Apart from cheating, there’s another component in the scenario — the coolness. The coolness that’s knotted to stupidity and dishonesty. As mentioned before, being successful at cheating in an examination is considered cool and is unwittingly hailed as an act of bravado. The tales are narrated, folk songs written, memes made, jokes cracked, supposed pragmatism taught and while all this happens there are talks of reforms in education system. It is a paradox. On one hand, we want a value based education, while on the other hand, basic value of honesty is completely ignored which can be achieved solely out of personal choice and does not need a machinery reform.

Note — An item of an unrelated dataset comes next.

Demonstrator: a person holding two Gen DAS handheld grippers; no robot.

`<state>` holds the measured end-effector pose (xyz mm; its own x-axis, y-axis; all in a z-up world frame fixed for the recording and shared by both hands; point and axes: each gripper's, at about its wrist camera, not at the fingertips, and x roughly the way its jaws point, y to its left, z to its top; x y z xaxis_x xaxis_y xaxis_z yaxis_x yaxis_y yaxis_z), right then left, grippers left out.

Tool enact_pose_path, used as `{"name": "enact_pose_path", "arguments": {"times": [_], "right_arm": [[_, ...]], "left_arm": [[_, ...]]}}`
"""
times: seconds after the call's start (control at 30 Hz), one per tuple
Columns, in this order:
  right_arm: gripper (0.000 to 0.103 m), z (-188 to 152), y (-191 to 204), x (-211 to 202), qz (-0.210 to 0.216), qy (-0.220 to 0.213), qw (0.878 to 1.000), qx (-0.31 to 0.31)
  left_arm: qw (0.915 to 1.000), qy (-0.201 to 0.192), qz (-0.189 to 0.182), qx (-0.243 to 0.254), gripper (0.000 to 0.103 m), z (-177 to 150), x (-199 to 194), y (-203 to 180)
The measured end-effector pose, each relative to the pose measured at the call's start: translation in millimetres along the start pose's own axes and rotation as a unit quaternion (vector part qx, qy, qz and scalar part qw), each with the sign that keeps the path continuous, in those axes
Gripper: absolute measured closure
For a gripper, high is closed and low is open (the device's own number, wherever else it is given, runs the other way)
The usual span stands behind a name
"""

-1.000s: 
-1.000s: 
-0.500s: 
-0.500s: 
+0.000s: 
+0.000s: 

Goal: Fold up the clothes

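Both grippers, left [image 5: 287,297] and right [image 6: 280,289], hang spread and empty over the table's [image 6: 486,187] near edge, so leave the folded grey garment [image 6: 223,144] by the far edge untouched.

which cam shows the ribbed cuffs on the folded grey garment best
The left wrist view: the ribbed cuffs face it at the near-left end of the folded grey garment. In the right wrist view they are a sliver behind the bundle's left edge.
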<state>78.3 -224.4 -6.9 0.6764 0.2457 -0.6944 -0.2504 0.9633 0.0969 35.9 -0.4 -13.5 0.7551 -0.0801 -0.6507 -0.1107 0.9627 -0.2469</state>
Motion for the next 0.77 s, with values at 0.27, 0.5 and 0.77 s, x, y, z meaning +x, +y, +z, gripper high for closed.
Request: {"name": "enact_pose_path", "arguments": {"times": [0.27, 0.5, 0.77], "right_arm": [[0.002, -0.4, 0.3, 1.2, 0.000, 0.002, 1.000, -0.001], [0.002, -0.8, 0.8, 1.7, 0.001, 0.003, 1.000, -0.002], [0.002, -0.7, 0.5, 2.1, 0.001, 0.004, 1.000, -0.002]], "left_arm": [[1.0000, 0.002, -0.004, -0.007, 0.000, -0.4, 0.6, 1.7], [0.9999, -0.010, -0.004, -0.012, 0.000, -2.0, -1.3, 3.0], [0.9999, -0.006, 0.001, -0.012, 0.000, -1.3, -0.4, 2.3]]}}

Although, there may be some who say all of it stems out of inefficient system of education — vast syllabus, absence of freedom in choice of careers, requirement of mugged up learning, marks being given more than due importance, defected system of examinations and the list doesn’t end. None of it justifies the act.

In addition to this, in the name of flawed system, students have developed a habit of grumbling. There is a constant pestering to disclose the questions beforehand, to reduce the syllabus, to overlook the importance of attendance in class, and all of this after the faculty is being far more reasonable than the requisite level. This baseless fussing attitude has to stop. Let us be ‘liberal’ towards career choices and subjects, not towards principles like punctuality and efforts.

Everything here is from personal experience with no hear-say. I’ve seen teachers letting the misdeeds pass, parents aiding their child’s transgression, some students taking advantage while other students losing confidence and hope. It is upon the parents and teachers to take it up seriously and address the root cause — undermining of values at the cost of goals and undermining means at the cost of results. To let these things pass may appear okay and appropriate at that point, but if not corrected at this stage, the addiction to easiness and disregard for efforts will be an affliction in the future. There has to be a system of rewards and punishments for this too. Students must be encouraged to report such incidents and in the process, they should be protected and not judged. If they report, it should be seen as an outcome of feeling cheated and not as frustration out of scoring less. Finally, it is upon the students to introspect and play fair (as they’d like to do in sports). Let us resist being cool at the stake of losing our warmth for honesty, hard work, and smart work (of the right kind).